**What is being asked:** Find every line containing the word "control" in the records below; report only how many there are.

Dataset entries
-- Opening Marker --
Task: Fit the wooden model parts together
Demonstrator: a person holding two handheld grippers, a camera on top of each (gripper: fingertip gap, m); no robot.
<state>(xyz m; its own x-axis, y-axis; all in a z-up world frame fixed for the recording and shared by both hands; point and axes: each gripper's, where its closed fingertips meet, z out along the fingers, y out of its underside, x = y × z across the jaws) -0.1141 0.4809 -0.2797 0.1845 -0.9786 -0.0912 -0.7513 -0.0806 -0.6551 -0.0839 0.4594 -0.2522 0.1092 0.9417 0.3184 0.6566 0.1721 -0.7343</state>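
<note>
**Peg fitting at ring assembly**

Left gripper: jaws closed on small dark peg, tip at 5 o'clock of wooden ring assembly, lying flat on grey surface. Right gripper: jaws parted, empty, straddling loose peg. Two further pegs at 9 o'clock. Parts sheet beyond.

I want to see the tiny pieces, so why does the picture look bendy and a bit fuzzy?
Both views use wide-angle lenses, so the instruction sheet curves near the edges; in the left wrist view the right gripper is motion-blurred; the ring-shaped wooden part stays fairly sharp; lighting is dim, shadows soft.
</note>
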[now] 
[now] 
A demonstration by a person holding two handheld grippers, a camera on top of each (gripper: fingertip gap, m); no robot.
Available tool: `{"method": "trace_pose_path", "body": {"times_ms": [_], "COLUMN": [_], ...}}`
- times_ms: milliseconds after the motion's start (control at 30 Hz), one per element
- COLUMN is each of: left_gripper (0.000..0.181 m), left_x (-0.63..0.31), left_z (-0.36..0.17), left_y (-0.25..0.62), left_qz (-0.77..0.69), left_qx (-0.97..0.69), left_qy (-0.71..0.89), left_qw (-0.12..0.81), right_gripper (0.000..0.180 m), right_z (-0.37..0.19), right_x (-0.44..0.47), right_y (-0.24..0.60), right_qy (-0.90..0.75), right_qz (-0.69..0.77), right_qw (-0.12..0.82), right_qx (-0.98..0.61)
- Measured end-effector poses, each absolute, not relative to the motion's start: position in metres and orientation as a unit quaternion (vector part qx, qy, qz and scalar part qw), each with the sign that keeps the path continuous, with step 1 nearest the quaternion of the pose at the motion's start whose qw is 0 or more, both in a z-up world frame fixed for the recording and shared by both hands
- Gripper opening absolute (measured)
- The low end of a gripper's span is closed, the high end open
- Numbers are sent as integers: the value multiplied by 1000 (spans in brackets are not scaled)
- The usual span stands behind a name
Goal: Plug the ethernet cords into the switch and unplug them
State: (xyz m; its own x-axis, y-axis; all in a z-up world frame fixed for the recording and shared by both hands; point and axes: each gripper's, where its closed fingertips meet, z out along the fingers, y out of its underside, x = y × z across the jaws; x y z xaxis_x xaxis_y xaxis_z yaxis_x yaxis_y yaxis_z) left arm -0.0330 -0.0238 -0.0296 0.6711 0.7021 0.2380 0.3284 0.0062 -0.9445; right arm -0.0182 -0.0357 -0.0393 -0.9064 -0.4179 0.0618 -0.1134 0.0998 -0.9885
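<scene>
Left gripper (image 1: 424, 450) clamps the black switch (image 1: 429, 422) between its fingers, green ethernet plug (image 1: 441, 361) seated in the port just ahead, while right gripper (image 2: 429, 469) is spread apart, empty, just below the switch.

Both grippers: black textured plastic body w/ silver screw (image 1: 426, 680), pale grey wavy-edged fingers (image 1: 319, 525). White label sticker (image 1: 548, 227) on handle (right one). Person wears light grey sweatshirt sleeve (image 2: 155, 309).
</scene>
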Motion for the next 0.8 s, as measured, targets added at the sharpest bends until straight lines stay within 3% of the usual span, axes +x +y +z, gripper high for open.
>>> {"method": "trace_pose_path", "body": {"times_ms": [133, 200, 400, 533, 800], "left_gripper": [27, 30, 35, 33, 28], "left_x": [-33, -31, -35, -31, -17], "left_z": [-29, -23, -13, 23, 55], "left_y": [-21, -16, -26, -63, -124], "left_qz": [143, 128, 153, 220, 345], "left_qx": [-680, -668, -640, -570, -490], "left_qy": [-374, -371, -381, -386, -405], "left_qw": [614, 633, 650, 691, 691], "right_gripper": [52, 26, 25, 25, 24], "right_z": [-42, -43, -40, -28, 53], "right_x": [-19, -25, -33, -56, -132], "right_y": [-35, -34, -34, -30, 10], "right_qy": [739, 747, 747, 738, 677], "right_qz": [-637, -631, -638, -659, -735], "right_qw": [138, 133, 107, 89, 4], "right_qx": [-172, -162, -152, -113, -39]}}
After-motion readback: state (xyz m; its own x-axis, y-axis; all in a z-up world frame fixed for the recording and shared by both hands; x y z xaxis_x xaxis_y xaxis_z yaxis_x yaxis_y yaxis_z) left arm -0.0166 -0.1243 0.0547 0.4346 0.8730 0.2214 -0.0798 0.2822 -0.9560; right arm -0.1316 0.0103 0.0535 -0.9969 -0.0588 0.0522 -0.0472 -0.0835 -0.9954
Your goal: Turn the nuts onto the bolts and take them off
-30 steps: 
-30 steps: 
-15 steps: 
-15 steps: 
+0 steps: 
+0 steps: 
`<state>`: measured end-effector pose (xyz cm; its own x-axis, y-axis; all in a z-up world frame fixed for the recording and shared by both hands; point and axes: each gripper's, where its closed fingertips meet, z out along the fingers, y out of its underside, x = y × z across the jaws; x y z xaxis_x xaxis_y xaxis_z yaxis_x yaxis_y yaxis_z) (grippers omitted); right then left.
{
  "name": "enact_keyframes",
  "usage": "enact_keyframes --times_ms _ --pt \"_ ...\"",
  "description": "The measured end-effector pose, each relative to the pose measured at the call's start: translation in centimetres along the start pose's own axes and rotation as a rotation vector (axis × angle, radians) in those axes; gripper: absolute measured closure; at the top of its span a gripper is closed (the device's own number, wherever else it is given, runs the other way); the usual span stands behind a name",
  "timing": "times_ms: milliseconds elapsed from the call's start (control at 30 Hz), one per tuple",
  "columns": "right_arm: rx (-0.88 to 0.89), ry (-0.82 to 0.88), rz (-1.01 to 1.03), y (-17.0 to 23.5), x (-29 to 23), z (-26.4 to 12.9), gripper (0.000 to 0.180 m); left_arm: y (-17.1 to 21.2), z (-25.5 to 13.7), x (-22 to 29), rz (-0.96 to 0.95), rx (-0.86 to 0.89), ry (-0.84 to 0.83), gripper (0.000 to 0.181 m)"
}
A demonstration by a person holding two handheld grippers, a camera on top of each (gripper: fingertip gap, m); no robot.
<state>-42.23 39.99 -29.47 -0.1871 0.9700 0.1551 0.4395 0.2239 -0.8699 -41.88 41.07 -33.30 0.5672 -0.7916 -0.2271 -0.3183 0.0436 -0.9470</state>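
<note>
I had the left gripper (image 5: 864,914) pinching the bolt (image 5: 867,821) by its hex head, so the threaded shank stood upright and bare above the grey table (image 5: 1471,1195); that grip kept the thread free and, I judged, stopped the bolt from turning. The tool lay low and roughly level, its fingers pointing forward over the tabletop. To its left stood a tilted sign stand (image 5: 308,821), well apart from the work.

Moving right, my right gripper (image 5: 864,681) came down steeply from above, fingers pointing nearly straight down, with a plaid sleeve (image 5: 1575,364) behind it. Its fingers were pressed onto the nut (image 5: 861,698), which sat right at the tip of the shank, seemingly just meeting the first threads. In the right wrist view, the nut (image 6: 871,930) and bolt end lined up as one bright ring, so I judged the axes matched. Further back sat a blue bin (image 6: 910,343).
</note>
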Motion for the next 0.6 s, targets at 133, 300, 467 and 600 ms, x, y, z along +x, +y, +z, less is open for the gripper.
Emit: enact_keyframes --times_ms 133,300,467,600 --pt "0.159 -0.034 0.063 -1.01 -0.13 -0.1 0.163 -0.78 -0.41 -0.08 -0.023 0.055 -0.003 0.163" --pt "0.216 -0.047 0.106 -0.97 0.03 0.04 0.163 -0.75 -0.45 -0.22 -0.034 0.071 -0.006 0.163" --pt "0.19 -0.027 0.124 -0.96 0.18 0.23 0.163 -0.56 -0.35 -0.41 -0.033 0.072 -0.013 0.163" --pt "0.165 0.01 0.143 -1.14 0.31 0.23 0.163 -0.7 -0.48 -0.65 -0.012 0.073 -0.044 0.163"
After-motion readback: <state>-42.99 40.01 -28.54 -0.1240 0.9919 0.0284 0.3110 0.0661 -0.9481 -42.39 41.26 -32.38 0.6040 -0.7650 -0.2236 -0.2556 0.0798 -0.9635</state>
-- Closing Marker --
**Answer to this exercise:** 2